### WHAT YOU SHOULD DO
A faithful copy of the whole listing is the goal. Match it exactly.

### COLLECTED DATA
• • • • • • •
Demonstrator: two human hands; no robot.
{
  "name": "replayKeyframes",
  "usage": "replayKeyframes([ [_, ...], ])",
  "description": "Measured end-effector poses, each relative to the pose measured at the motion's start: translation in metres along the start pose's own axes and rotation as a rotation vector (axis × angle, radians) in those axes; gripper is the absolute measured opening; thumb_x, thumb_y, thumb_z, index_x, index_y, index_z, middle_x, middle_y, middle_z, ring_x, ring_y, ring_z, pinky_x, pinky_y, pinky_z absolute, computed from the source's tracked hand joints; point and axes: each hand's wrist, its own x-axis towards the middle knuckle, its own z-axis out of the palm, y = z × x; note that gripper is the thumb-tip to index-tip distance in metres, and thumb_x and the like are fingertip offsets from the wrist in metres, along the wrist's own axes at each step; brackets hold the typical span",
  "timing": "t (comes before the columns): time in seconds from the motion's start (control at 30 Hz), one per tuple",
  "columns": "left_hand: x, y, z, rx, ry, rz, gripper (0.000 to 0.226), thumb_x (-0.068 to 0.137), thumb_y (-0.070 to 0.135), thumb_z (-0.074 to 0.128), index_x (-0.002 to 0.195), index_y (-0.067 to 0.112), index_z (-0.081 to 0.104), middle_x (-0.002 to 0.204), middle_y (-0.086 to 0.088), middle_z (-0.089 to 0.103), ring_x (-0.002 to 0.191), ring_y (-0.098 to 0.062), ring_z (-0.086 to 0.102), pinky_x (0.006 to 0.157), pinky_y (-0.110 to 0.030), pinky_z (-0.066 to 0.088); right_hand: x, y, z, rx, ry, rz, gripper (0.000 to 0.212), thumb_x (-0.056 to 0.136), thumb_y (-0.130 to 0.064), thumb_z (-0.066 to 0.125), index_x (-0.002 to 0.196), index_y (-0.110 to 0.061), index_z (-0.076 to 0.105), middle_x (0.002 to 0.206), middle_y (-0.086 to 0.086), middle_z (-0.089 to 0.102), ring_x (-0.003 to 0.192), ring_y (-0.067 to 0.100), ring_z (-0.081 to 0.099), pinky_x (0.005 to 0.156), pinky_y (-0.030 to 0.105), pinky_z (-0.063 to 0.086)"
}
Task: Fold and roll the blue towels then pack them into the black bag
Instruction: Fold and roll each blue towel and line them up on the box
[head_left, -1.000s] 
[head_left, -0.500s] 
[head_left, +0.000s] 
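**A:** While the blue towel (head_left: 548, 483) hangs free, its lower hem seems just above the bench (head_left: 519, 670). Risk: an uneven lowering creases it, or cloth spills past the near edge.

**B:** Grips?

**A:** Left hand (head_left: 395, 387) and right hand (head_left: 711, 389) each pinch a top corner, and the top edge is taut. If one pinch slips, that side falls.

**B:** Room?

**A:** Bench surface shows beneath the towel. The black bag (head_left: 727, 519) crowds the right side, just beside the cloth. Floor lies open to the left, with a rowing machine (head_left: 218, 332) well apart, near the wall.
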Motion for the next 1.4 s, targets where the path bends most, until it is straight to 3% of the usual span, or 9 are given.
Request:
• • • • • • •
### RESPONSE BOX
Demonstrator: two human hands; no robot.
{
  "name": "replayKeyframes",
  "usage": "replayKeyframes([ [_, ...], ])",
  "description": "Measured end-effector poses, each relative to the pose measured at the motion's start: translation in metres along the start pose's own axes and rotation as a rotation vector (axis × angle, radians) in those axes; gripper is the absolute measured opening; thumb_x, thumb_y, thumb_z, index_x, index_y, index_z, middle_x, middle_y, middle_z, ring_x, ring_y, ring_z, pinky_x, pinky_y, pinky_z absolute, computed from the source's tracked hand joints; point and axes: each hand's wrist, its own x-axis towards the middle knuckle, its own z-axis out of the palm, y = z × x; note that gripper is the thumb-tip to index-tip distance in metres, and thumb_x and the like are fingertip offsets from the wrist in metres, along the wrist's own axes at each step; brackets hold the typical span",
  "timing": "t (comes before the columns): time in seconds from the motion's start (control at 30 Hz), one per tuple",
  "columns": "left_hand: x, y, z, rx, ry, rz, gripper (0.000 to 0.226), thumb_x (-0.068 to 0.137), thumb_y (-0.070 to 0.135), thumb_z (-0.074 to 0.128), index_x (-0.002 to 0.195), index_y (-0.067 to 0.112), index_z (-0.081 to 0.104), middle_x (-0.002 to 0.204), middle_y (-0.086 to 0.088), middle_z (-0.089 to 0.103), ring_x (-0.002 to 0.191), ring_y (-0.098 to 0.062), ring_z (-0.086 to 0.102), pinky_x (0.006 to 0.157), pinky_y (-0.110 to 0.030), pinky_z (-0.066 to 0.088); right_hand: x, y, z, rx, ry, rz, gripper (0.000 to 0.212), thumb_x (-0.056 to 0.136), thumb_y (-0.130 to 0.064), thumb_z (-0.066 to 0.125), index_x (-0.002 to 0.196), index_y (-0.110 to 0.061), index_z (-0.076 to 0.105), middle_x (0.002 to 0.206), middle_y (-0.086 to 0.086), middle_z (-0.089 to 0.102), ring_x (-0.003 to 0.192), ring_y (-0.067 to 0.100), ring_z (-0.081 to 0.099), pinky_x (0.005 to 0.156), pinky_y (-0.030 to 0.105), pinky_z (-0.063 to 0.086)"
}
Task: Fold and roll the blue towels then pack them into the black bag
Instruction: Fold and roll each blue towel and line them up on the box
[head_left, -1.000s] 
[head_left, -0.500s] 
[head_left, +0.000s] 
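**A:** While the blue towel (head_left: 548, 483) hangs free, its lower hem seems just above the bench (head_left: 519, 670). Risk: an uneven lowering creases it, or cloth spills past the near edge.

**B:** Grips?

**A:** Left hand (head_left: 395, 387) and right hand (head_left: 711, 389) each pinch a top corner, and the top edge is taut. If one pinch slips, that side falls.

**B:** Room?

**A:** Bench surface shows beneath the towel. The black bag (head_left: 727, 519) crowds the right side, just beside the cloth. Floor lies open to the left, with a rowing machine (head_left: 218, 332) well apart, near the wall.
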Motion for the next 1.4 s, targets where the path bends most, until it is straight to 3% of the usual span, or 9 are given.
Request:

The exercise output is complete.